Crumbs—Maryland’s resident rally squirrel—keys four-run frame as Terps defeat UMBC at home

In the sixth inning of a tie game, Crumbs, the rally squirrel, climbed up the netting behind home plate. Moments later, Zach Jancarski stole third, and subsequently scored on Brandon Gum’s single to left field, giving the Terrapins a 3-2 lead. The Terps added two more in the frame and another in the eighth en route to a 6-2 victory over the UMBC Retrievers Tuesday in College Park.

For most of the season, the Terps’ midweek starting pitching has been their downfall, but Tuesday, left-hander Tayler Stiles turned in a gem. In the senior’s final career start in College Park, he tossed five shutout innings, allowing just four hits and striking out four. It was the first time this season that Maryland’s midweek starter pitched long enough to qualify for the win.

“This was the best I’d felt all season long,” Stiles said. “Basically everything was working. Fastball was locating in, locating out, changeup was down, slider was good, so luckily everything felt really good today.”

Maryland struck early against UMBC starter Jacob Christian, who entered the contest with a 6.29 ERA in 44.1 innings. Gum drew a one-out walk, and after advancing to second on an error, scored on Nick Dunn’s sharp single to center to put the Terps up 1-0. They had a chance to strike for more in the frame, as Will Watson came to the plate with men on first and second with one away, but the junior grounded into a 6-4-3 double play to end the inning.

Christian (3-3) shut the Terps down over the next four frames, as they didn’t get another man into scoring position until the sixth inning. He traded zeroes with Stiles, who set the Retrievers down quickly in the first two frames. Stiles surrendered a hit leading off the third, but a strikeout-caught stealing double play erased the runner. This proved important for the Terps as the next Retriever to the plate, leadoff man Andrew Casali, roped a two-out triple to right, but Stiles worked out of the jam to keep the game scoreless.

“He threw a lot of strikes and was getting ahead of hitters,” Head Coach John Szefc said of Stiles. “He did a great job for us. We needed a good midweek start and he gave it to us. It was a very well-pitched and defended game.”

After five shutout frames, Ryan Hill (4-1) came on in relief of Stiles, with Maryland clinging to a 1-0 lead. The right-hander allowed a leadoff single to Casali, but appeared to settle down, retiring the next two, bringing him one out away from getting out of the frame with the lead intact. The next hitter, however, Hunter Dolshun, cranked a two-run homer over the wall in left-center field for his team-best seventh long ball of the year, and the Terps now trailed 2-1.

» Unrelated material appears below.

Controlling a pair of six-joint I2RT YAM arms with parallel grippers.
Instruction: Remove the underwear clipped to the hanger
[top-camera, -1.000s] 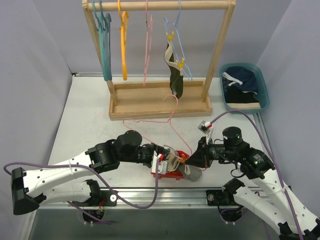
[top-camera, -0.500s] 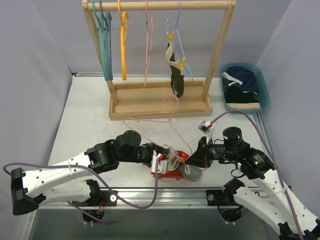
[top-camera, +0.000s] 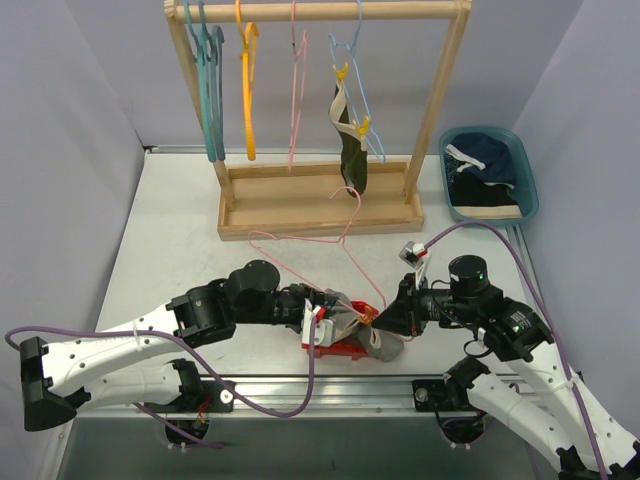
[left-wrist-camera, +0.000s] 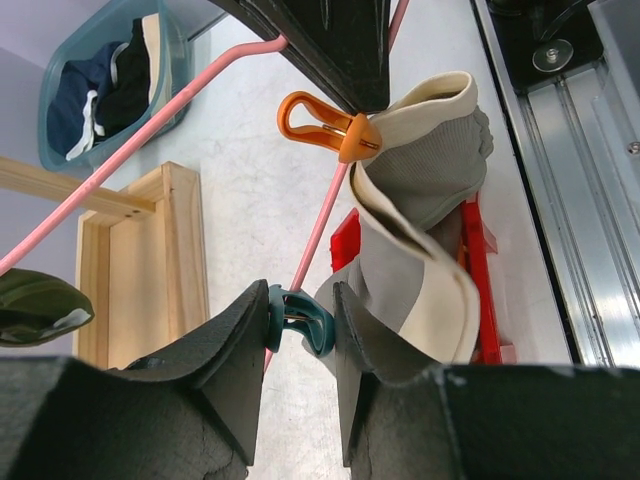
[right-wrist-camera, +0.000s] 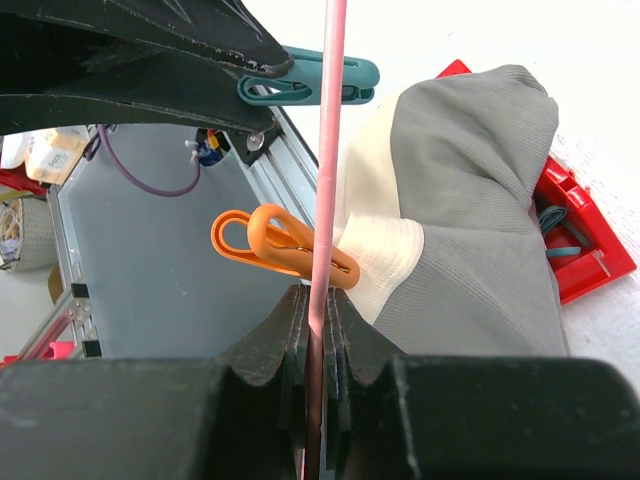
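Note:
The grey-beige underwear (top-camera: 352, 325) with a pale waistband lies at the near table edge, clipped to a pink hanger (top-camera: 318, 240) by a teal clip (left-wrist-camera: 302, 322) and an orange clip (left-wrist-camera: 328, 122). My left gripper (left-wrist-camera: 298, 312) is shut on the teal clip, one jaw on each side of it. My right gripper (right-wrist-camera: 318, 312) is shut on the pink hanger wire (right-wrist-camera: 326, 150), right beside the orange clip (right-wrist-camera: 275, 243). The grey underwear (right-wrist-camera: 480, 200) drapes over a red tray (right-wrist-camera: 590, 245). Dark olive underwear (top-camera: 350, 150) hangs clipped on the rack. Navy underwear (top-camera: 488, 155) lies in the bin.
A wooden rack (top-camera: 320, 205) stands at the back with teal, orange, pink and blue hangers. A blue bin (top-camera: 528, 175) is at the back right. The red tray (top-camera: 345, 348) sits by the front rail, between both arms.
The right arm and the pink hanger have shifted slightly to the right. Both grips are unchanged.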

But the Terps are no strangers to trailing in the latter half of midweek contests. Down one run in the sixth, Madison Nickens lined an 0-2 pitch into left field for a leadoff single. Jancarski followed with a rocket to left, just missing his fourth homer of the year as the ball hit high off the wall. Nickens scored all the way from first and Jancarski trotted into second with an RBI double. Now, with the score tied 2-2, Crumbs appeared on the netting next to the visiting first-base dugout, and right on cue, Gum’s ground ball single between short and third put the Terps ahead, 3-2.

After Marty Costes was hit by a pitch, the runners moved up on a groundout, and AJ Lee lined a two-run single to left, extending the lead to 5-2. It was a script similar to so many other midweek games this season: rallying back after the opposing team took the lead.

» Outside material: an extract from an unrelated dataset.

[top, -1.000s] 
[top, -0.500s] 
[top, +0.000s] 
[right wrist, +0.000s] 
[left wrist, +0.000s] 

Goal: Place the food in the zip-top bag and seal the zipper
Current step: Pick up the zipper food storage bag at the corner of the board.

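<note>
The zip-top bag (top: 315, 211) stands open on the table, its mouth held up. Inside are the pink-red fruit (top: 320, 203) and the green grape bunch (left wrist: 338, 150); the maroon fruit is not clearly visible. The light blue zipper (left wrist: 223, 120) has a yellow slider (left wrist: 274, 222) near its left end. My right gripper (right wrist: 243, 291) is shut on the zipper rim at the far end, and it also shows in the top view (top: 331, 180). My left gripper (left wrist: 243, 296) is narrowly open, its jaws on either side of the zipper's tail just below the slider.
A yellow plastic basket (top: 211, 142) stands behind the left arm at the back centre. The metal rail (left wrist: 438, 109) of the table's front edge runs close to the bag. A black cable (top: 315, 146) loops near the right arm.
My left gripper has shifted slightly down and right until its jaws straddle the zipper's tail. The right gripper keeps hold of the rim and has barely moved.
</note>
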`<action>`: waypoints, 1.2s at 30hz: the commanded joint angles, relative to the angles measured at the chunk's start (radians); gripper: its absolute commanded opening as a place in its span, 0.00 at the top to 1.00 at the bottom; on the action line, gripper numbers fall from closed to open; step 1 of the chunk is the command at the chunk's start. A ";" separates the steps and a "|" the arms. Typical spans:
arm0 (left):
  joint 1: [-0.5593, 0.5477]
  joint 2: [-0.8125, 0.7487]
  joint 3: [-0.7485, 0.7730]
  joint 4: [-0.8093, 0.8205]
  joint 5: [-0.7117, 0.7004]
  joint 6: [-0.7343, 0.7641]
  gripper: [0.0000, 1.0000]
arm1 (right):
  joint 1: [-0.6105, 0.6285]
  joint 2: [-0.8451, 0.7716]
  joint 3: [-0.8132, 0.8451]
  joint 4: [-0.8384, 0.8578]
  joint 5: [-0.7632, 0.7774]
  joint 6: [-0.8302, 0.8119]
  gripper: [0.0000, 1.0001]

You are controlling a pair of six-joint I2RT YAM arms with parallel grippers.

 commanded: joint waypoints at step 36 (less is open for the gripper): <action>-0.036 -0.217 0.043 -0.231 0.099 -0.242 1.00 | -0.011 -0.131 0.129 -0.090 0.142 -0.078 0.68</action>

“When a team scores on us, we want to hit them right back,” Nickens said. “We want to let them know that we’re not going to go down easy, we’re gonna come right back at you, and that makes them uncomfortable.”

Maryland added another run in the eighth on Dunn’s second home run of the season, a solo shot to the right of the center field batter’s eye. John Murphy pitched a scoreless eighth and ninth, allowing just one walk, to pick up his first save of the season. Dunn, Jancarski and Nickens all finished with two hits, and Dunn and Lee both drove in two.

The win, which improves the Terps to 19-1 at home this season and 32-15 overall, comes after they lost two of three at Illinois over the weekend, including a walkoff loss Sunday.

“Getting back out here and getting another win gets us going in the positive direction again,” Nickens said of the victory to open the homestand. ” We’ve got a big series this weekend, but you don’t want to look past any games. An immature team… would come out here and not really give it their all, but we were able to focus and get a good win. It just gets us rolling.”